Directions — This task calls for the complete listing below, reproduced exactly.
* * *
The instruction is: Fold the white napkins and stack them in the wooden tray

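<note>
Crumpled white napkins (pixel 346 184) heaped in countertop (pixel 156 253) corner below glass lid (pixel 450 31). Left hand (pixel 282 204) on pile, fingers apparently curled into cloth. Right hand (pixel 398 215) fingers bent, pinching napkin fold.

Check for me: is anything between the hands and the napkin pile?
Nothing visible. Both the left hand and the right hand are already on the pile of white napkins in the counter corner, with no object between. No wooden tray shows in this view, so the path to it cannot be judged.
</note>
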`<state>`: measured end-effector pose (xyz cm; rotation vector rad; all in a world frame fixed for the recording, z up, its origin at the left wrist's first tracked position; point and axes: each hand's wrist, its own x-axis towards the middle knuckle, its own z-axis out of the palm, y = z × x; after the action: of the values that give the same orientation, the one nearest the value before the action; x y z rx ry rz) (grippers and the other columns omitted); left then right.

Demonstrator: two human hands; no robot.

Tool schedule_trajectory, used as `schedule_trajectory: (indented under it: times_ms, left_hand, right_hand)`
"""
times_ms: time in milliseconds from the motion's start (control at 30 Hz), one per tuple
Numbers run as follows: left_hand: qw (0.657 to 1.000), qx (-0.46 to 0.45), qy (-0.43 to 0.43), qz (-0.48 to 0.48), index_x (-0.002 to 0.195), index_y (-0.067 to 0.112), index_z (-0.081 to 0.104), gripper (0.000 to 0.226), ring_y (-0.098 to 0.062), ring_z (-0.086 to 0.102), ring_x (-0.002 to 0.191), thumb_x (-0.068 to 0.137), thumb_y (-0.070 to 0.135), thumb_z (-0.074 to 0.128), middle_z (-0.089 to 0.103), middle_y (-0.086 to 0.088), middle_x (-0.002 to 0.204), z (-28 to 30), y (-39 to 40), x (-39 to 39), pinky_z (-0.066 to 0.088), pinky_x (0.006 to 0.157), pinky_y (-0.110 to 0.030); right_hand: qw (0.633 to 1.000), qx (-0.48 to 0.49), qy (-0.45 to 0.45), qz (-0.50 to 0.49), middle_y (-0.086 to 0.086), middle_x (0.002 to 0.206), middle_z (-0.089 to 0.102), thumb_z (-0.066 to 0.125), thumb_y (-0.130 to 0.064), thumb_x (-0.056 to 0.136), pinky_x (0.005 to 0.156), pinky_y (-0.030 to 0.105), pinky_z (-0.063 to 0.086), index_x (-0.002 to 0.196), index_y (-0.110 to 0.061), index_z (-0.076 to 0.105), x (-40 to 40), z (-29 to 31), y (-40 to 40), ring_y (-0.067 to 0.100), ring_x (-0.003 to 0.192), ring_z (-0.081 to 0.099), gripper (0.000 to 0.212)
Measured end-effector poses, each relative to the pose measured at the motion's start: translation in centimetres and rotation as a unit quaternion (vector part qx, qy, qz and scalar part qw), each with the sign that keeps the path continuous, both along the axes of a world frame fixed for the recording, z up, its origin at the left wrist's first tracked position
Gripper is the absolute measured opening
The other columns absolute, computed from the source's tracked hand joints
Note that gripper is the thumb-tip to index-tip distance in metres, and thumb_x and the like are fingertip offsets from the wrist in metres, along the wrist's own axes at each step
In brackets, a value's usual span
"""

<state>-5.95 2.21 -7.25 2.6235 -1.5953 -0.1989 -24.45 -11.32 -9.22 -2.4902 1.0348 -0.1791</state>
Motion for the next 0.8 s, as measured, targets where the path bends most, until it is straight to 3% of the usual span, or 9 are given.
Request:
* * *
Solution below —
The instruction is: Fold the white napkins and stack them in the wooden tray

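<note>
Crumpled white napkins (pixel 346 184) heaped in countertop (pixel 156 253) corner below glass lid (pixel 450 31). Left hand (pixel 282 204) on pile, fingers apparently curled into cloth. Right hand (pixel 398 215) fingers bent, pinching napkin fold.

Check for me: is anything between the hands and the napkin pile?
Nothing visible. Both the left hand and the right hand are already on the pile of white napkins in the counter corner, with no object between. No wooden tray shows in this view, so the path to it cannot be judged.
</note>
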`<state>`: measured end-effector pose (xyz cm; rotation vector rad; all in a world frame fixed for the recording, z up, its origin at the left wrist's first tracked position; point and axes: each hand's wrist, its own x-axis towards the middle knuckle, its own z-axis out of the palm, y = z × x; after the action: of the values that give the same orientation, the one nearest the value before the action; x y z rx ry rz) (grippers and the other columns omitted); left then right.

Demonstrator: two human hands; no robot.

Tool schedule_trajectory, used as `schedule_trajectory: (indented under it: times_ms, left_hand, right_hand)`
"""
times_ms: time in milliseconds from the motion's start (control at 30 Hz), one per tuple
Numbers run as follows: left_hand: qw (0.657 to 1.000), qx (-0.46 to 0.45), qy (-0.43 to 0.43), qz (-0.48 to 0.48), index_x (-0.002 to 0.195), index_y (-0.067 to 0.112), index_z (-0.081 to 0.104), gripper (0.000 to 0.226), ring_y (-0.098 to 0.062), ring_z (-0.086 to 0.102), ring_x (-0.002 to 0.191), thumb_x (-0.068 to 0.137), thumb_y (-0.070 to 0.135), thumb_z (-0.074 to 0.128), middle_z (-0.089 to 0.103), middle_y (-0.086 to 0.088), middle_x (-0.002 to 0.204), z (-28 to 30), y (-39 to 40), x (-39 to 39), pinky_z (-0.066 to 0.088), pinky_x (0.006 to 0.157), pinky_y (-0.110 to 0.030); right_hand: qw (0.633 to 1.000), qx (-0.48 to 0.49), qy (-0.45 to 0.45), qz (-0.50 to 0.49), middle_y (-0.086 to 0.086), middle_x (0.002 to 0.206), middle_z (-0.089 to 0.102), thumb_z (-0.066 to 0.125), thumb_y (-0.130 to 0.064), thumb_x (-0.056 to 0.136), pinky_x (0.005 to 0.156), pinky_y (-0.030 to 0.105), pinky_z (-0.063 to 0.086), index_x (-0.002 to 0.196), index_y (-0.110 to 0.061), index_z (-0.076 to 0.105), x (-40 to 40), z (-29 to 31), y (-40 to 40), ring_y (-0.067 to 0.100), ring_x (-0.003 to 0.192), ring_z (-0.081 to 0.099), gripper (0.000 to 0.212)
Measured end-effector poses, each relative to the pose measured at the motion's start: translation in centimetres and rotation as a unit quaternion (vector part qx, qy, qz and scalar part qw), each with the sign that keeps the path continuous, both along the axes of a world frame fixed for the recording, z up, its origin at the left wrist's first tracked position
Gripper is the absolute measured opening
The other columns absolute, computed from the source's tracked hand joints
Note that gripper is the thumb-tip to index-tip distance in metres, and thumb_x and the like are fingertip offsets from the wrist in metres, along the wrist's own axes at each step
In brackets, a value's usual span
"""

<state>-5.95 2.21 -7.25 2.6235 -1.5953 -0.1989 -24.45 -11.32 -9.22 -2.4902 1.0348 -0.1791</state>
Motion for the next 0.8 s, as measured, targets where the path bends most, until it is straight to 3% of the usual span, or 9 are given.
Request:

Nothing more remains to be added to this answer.